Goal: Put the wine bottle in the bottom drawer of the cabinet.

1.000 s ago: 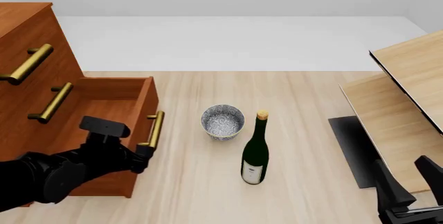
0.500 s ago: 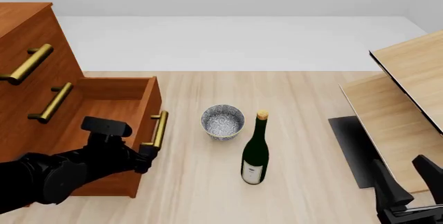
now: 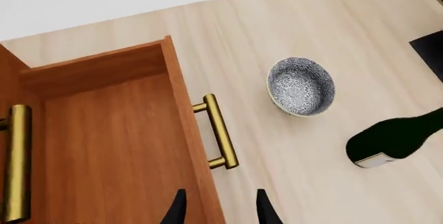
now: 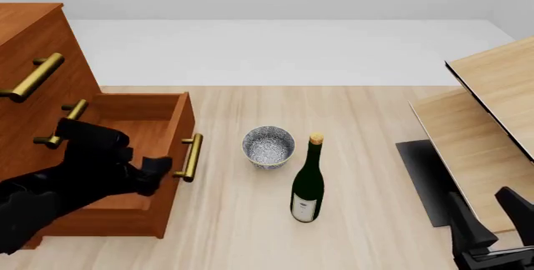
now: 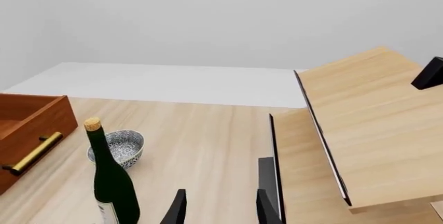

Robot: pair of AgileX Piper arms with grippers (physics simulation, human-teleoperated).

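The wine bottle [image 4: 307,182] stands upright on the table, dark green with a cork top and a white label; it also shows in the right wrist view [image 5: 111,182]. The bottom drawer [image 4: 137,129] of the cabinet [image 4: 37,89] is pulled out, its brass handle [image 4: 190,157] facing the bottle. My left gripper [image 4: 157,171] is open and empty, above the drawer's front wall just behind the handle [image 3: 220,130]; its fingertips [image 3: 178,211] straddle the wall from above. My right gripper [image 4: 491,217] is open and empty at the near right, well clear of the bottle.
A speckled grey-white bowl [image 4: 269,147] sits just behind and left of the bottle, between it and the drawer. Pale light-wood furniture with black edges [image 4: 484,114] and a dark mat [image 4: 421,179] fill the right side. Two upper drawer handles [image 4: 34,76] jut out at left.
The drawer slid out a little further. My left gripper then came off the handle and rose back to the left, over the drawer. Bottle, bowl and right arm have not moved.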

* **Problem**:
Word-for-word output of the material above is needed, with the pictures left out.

* **Task response**:
Goal: Put the wine bottle in the bottom drawer of the cabinet.

1.000 s ago: 
0.500 s ago: 
now: 
now: 
now: 

Robot: pair of AgileX Piper arms with grippers (physics simulation, human-teleoperated).

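The wine bottle [image 4: 307,182] stands upright on the table, dark green with a cork top and a white label; it also shows in the right wrist view [image 5: 111,182]. The bottom drawer [image 4: 137,129] of the cabinet [image 4: 37,89] is pulled out, its brass handle [image 4: 190,157] facing the bottle. My left gripper [image 4: 157,171] is open and empty, above the drawer's front wall just behind the handle [image 3: 220,130]; its fingertips [image 3: 178,211] straddle the wall from above. My right gripper [image 4: 491,217] is open and empty at the near right, well clear of the bottle.
A speckled grey-white bowl [image 4: 269,147] sits just behind and left of the bottle, between it and the drawer. Pale light-wood furniture with black edges [image 4: 484,114] and a dark mat [image 4: 421,179] fill the right side. Two upper drawer handles [image 4: 34,76] jut out at left.
The drawer slid out a little further. My left gripper then came off the handle and rose back to the left, over the drawer. Bottle, bowl and right arm have not moved.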

Work on the answer is now done.